Como se pode notar, o aparentemente no começo do texto não foi colocado à toa.

Daí chegamos a esse Mentes Sombrias, que aposta nesse nicho que, agora, se sabe estar saturado. Ninguém aguenta mais assistir a jovens tentando se virar em um futuro apocalíptico ou coisas do gênero, nem mesmo os jovens para o qual esse tipo de produção é destinado.

Entretanto, há algumas coisas boas nesse longa, mas dificilmente ele terá uma continuação justamente por ser tão genérico em seus temas e tão cafona em seu desenvolvimento.

X-Men para adolescentes

Imagine pegar a história dos X-Men, os dramas adolescentes e um futuro onde tudo deu errado e jogar numa batedeira, levar ao forno em fogo médio por 45 minutos e deixar assar.

O resultado disso é esse bolo que é Mente Sombrias, uma mistura que parece ligar nada a lugar nenhum e não tem qualquer senso de direção em sua história.

Na realidade até teria, se o roteirista Chad Hodge tivesse um foco para a sua narrativa.

A história dos livros escritos por Alexandra Bracken é um tanto confusa por si só: no futuro, 98% das crianças morreram por conta de uma doença, e os 2% que sobraram desenvolveram poderes, e vivem isoladas em um campo de concentração pelo governo.

É daí que sai a principal premissa: alguns deles, com talentos diferentes, se juntam para derrubar esse isolamento e lutar contra o governo que os oprime.

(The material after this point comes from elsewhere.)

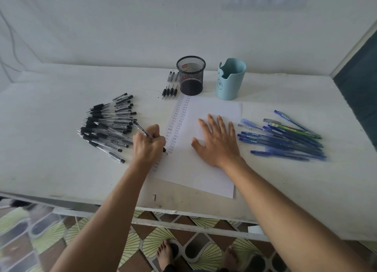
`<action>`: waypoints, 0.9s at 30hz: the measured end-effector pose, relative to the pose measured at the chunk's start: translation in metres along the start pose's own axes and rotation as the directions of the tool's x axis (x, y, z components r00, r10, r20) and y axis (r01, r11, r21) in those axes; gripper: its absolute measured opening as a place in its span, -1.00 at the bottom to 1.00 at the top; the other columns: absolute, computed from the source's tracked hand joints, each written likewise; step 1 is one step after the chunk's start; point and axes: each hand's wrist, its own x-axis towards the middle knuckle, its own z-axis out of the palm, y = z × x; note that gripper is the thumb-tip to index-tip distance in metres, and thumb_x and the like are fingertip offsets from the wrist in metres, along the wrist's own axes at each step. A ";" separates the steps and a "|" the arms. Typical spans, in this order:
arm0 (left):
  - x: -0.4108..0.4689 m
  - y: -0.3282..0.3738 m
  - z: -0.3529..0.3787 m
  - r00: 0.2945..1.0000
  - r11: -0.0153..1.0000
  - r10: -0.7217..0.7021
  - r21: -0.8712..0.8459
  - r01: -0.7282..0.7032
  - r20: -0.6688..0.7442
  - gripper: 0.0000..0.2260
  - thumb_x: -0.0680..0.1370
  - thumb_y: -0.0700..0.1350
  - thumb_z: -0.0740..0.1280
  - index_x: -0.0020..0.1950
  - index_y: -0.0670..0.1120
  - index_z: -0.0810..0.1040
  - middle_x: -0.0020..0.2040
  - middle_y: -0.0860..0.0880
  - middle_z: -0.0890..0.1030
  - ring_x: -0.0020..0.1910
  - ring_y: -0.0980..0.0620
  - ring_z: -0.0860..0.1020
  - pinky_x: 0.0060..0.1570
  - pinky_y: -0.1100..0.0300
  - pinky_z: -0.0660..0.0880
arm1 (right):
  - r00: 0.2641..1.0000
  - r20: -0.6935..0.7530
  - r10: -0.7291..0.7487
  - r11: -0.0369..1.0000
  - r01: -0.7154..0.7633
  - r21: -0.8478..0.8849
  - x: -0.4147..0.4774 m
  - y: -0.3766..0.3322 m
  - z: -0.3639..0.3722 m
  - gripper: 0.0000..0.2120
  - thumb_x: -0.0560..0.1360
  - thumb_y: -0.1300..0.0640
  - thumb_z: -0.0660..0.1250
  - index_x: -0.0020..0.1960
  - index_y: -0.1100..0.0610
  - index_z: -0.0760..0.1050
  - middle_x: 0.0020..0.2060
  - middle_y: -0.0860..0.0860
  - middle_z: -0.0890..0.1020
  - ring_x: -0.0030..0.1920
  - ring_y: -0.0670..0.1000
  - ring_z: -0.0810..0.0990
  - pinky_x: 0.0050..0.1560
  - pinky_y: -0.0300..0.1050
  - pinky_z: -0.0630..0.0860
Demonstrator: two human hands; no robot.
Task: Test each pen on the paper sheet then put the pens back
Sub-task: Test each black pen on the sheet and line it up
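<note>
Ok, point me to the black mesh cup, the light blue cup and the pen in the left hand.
black mesh cup (191, 82): head view, front of its mesh wall.
light blue cup (228, 86): head view, front wall.
pen (142, 130): head view, barrel above the left hand (149, 145).

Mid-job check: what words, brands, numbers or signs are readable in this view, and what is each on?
"test": handwritten repeatedly in two columns down the left side of the paper sheet.
Blue pens: pale print on the barrels, too blurred to read.
Black pens: no print legible.
Blue cup: a drawn face, no words.
Mesh pen holder: red spot inside, unreadable.
</note>
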 end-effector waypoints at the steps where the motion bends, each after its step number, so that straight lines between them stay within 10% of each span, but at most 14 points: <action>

Hodge, o roteirista, consegue a proeza de dar personalidade a esses adolescentes, mas nenhuma direção para que eles possam seguir.

Ficou confuso, parecem ter sido jogado ali de qualquer jeito, sem um rumo – nem mesmo a missão deles fica muito clara.

Poucas coisas se salvam

A diretora Jennifer Yuh Nelson, que tem experiência com animação tendo dirigido Kung Fu Panda 2 e 3, faz aqui o seu debut em live action e faz o possível com o material que recebe.

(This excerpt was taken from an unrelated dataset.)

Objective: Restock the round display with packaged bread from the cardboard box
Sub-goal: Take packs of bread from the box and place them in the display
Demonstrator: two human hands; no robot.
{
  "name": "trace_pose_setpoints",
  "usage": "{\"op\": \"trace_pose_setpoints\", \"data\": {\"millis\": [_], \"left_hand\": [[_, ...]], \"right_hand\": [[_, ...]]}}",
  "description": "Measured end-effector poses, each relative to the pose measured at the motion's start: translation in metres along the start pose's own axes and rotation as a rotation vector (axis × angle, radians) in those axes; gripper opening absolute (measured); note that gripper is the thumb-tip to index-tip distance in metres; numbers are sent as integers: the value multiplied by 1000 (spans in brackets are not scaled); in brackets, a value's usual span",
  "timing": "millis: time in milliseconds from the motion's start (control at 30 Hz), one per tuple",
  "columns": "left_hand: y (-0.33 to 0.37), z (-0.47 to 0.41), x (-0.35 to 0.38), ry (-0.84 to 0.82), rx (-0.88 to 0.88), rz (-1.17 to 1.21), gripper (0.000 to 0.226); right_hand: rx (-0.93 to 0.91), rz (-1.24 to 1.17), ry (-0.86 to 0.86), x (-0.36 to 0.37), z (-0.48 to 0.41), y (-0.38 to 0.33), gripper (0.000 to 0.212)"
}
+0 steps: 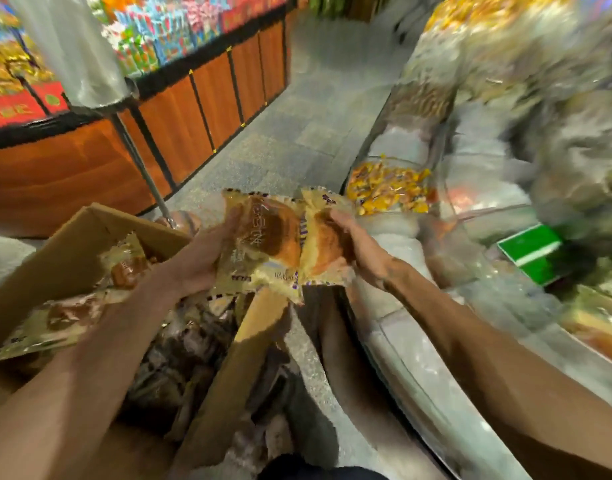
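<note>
Two clear packets of golden-brown bread are held side by side in mid-air above the box's right flap. My left hand (202, 256) grips the left packet (266, 237) from its left side. My right hand (363, 251) grips the right packet (323, 237) from its right side. The open cardboard box (69, 251) lies at lower left, with several more bread packets (65, 317) inside. The round display (498, 299) curves along the right; its clear tiers look blurred, and bread shows in one bay at the far right edge.
A wooden-panelled candy stand (180, 123) fills the upper left. A metal pole (142, 168) with a plastic-bag roll stands before it. Grey tiled floor (297, 133) runs between stand and display. Yellow wrapped sweets (387, 188) and a green sign (533, 252) sit in the display.
</note>
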State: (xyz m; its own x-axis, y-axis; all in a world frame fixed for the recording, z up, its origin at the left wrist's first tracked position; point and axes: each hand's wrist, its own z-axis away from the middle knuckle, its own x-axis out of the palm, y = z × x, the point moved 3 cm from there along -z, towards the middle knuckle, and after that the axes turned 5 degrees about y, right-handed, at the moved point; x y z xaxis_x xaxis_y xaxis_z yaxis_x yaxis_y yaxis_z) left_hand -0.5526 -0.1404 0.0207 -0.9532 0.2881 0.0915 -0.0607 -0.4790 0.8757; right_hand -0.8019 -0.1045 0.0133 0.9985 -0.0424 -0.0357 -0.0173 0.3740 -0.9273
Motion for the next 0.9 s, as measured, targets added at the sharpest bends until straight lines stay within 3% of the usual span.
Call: {"op": "trace_pose_setpoints", "data": {"millis": [67, 167, 233, 300, 433, 567, 600, 700, 733, 800, 900], "left_hand": [[-5, -1, 59, -166, -25, 1, 61], [2, 11, 156, -186, 11, -219, 61], [1, 21, 213, -126, 34, -328, 99], [-5, 32, 262, -251, 72, -425, 133], [-21, 43, 336, -530, 28, -486, 119], [-45, 34, 386, -539, -38, -477, 133], [-50, 30, 396, -549, -38, -462, 127], [-56, 29, 422, -611, -30, -436, 105], [-59, 23, 429, -643, -23, -424, 100], [-60, 14, 441, -691, -38, -408, 91], [-58, -15, 451, -692, -53, -406, 105]], "right_hand": [[-19, -180, 59, -49, 42, 4, 43], [-15, -237, 203, -119, 106, 27, 50], [17, -243, 283, -158, 144, 46, 52], [20, -243, 372, -192, 181, 60, 45], [-3, -282, 650, -247, 241, 93, 86], [-37, -403, 826, -268, 278, 125, 70], [-28, -436, 857, -270, 285, 132, 69], [-49, -495, 917, -278, 294, 150, 31], [-37, -522, 915, -280, 294, 153, 28], [-18, -541, 899, -287, 287, 153, 42], [12, -575, 927, -301, 270, 154, 58]]}}
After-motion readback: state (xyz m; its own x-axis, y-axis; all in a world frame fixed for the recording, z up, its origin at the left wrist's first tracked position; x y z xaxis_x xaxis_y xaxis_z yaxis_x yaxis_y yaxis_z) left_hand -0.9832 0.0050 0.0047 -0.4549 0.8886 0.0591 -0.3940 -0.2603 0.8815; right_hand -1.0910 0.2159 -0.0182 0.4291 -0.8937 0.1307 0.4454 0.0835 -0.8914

Há cenas em que ela demonstra bastante talento, principalmente as que envolvem ação; entretanto, com um roteiro confuso desses, ela também se perde na hora de direcionar seus atores, resultando em um produto um tanto quanto brega.

As atuações estão interessantes, também fazendo o possível para dar alguma profundidade a personagens que são, em sua essência, rasos.

Amandla Stenberg, a atriz principal, demonstra ter futuro na profissão. Ela consegue passar a tristeza de sua jornada, ao mesmo tempo em que capricha nas cenas em que se exige dela a disposição para cenas de ação.

Já os outros, como a já veterana Mandy Moore estão bem colocados, mas isso se deve mais aos seus talentos individuais do que para o filme em si.

Resumindo: nem mesmo o público-alvo desse tipo de filme pode apreciá-lo, pois como já mencionamos, esse sub-gênero já está ultrapassado.

Os anos de glória com Jogos Vorazes ficaram para a história, mas estão no passado. Insistir no mesmo tema, reciclando tudo e mudando algumas partes da história, é um desperdício de dinheiro dos estúdios e de tempo – no caso, o nosso.